> _Source material_
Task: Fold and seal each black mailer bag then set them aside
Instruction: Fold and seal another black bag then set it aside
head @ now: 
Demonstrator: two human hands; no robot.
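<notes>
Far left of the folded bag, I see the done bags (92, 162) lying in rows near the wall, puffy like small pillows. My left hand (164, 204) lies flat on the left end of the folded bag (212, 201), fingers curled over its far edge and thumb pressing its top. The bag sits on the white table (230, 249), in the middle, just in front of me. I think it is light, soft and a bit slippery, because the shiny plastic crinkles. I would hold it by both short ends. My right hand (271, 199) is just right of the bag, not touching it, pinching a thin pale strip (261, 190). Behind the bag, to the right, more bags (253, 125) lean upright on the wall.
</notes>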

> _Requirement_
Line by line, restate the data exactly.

> _Answer to the problem_
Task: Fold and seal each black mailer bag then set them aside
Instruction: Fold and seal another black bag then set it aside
head @ now: 
Demonstrator: two human hands; no robot.
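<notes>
Far left of the folded bag, I see the done bags (92, 162) lying in rows near the wall, puffy like small pillows. My left hand (164, 204) lies flat on the left end of the folded bag (212, 201), fingers curled over its far edge and thumb pressing its top. The bag sits on the white table (230, 249), in the middle, just in front of me. I think it is light, soft and a bit slippery, because the shiny plastic crinkles. I would hold it by both short ends. My right hand (271, 199) is just right of the bag, not touching it, pinching a thin pale strip (261, 190). Behind the bag, to the right, more bags (253, 125) lean upright on the wall.
</notes>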

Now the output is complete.